*What you are asked to do*
Please write out all of the data below exactly, without including the pictures.

--------

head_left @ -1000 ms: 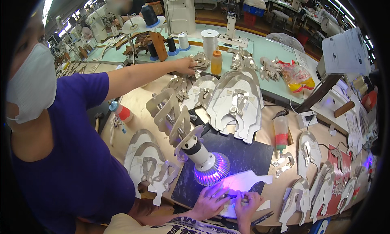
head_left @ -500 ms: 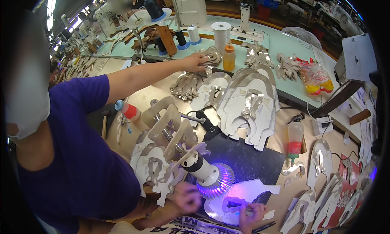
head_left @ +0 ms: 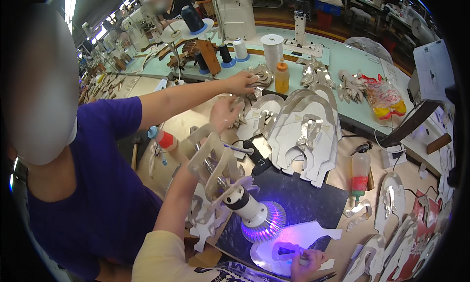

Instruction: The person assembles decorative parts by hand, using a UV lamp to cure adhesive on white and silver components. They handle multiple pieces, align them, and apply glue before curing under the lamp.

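Under the purple lamp point(head_left: 257, 216), right hand point(head_left: 306, 262) pinches a small dark tool onto a white cutout point(head_left: 293, 243); left hand point(head_left: 225, 113) is spread over pale pieces, up by a co-worker's hand.

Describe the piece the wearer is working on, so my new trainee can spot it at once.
Find the dark mat at the near edge of the workbench, with a white lamp shining violet light on it. Just below the lamp lies a flat white cut piece, the right hand at its lower edge. Unlike the stacked white templates beyond, it lies single and glows violet.
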Demonstrator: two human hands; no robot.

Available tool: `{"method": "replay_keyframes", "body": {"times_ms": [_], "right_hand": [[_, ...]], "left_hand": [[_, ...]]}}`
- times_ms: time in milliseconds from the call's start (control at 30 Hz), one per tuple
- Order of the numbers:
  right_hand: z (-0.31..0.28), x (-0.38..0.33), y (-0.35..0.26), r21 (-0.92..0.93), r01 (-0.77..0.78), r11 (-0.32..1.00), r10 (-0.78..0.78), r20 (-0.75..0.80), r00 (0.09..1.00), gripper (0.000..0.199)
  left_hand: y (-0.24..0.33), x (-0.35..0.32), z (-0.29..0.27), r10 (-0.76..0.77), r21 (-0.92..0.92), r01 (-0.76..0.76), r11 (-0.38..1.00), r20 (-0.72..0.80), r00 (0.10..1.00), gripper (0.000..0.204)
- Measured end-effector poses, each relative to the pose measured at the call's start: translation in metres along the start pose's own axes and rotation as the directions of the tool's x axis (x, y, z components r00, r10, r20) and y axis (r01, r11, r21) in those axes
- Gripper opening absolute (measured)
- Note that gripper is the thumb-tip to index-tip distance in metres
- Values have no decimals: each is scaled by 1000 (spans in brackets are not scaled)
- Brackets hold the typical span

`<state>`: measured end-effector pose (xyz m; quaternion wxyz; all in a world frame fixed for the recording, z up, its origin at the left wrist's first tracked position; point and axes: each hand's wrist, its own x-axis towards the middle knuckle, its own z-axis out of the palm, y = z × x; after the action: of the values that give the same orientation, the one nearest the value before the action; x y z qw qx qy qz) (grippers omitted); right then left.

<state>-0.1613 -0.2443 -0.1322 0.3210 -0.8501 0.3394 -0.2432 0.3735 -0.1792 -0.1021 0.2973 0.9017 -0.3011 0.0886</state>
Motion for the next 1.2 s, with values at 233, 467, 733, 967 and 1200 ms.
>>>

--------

*Reply*
head_left @ -1000 ms: 
head_left @ -500 ms: 
head_left @ +0 ms: 

Instruction: The person assembles decorative parts by hand, using a UV lamp to cure adhesive on white and silver components. They handle multiple pieces, align them, and apply glue before curing under the lamp.

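Under the purple lamp point(head_left: 257, 216), right hand point(head_left: 306, 262) pinches a small dark tool onto a white cutout point(head_left: 293, 243); left hand point(head_left: 225, 113) is spread over pale pieces, up by a co-worker's hand.

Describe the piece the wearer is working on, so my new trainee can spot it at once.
Find the dark mat at the near edge of the workbench, with a white lamp shining violet light on it. Just below the lamp lies a flat white cut piece, the right hand at its lower edge. Unlike the stacked white templates beyond, it lies single and glows violet.
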Demonstrator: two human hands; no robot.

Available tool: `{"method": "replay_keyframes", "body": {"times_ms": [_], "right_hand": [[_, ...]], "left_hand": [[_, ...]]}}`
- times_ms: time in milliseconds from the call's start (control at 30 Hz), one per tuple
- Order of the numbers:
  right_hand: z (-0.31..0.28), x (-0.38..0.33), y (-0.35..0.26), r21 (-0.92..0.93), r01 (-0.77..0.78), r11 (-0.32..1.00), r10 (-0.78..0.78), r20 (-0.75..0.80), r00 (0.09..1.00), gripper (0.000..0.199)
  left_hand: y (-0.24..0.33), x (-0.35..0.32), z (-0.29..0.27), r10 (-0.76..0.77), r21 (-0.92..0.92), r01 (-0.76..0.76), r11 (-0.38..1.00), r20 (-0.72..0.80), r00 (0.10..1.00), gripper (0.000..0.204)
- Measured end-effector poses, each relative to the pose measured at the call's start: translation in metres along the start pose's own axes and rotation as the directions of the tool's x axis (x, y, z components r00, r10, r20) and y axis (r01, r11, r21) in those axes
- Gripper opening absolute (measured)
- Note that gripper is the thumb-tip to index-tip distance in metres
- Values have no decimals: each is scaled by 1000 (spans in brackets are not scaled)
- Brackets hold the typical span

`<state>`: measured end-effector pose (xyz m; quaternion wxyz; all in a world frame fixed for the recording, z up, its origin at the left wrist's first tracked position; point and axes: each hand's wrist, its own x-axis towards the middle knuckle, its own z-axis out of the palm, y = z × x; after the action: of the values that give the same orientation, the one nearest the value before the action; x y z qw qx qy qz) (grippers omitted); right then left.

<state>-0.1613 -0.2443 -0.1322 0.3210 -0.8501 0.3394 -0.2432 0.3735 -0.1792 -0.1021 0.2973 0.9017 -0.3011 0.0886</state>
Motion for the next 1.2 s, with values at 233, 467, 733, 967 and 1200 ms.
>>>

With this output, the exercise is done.